▶ Required work
In the material below, the lines from the one containing "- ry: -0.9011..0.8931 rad" through the one containing "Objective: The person" are to be given again exactly, ends included, and no others.
........
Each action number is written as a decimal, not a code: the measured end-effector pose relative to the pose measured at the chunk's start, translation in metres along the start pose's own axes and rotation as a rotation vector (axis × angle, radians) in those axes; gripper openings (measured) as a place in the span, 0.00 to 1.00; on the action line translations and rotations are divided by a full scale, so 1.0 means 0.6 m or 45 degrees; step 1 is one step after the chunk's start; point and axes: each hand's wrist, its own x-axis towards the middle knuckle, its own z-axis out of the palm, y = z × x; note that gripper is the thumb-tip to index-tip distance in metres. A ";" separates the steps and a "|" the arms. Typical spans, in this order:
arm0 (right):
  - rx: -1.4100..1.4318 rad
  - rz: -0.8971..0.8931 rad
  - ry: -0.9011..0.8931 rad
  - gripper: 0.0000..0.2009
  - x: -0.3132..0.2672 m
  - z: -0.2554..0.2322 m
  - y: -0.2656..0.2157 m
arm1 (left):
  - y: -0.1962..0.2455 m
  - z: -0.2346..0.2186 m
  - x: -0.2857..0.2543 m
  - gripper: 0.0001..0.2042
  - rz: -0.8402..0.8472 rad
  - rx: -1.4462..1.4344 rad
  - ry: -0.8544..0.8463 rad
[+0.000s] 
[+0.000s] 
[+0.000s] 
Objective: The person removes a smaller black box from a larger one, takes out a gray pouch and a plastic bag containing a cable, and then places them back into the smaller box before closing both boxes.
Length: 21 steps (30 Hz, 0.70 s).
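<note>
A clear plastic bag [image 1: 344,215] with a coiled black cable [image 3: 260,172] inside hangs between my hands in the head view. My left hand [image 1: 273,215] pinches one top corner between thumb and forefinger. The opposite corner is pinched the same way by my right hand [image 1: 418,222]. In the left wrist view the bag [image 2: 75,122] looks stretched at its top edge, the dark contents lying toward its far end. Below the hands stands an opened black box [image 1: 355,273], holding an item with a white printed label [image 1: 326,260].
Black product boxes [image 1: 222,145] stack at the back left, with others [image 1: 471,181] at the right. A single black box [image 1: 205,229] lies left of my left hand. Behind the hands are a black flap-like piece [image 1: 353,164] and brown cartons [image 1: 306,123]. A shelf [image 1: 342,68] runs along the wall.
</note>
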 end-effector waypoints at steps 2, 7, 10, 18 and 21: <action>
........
▶ Answer space
  - ry: -0.9011..0.8931 rad
  - gripper: 0.0000..0.2009
  - x: -0.3132..0.2672 m
  - z: -0.2554..0.2322 m
  - y: -0.2656..0.2157 m
arm1 (left):
  - y: -0.1962..0.2455 m
  - z: -0.2346..0.2186 m
  - x: -0.2857..0.2543 m
  - gripper: 0.0001..0.2042
  - rz: -0.8402..0.8472 rad
  - rx: -1.4462..1.4344 rad
  - ry: -0.8544..0.8463 rad
[+0.000s] 
[+0.000s] 
[+0.000s] 
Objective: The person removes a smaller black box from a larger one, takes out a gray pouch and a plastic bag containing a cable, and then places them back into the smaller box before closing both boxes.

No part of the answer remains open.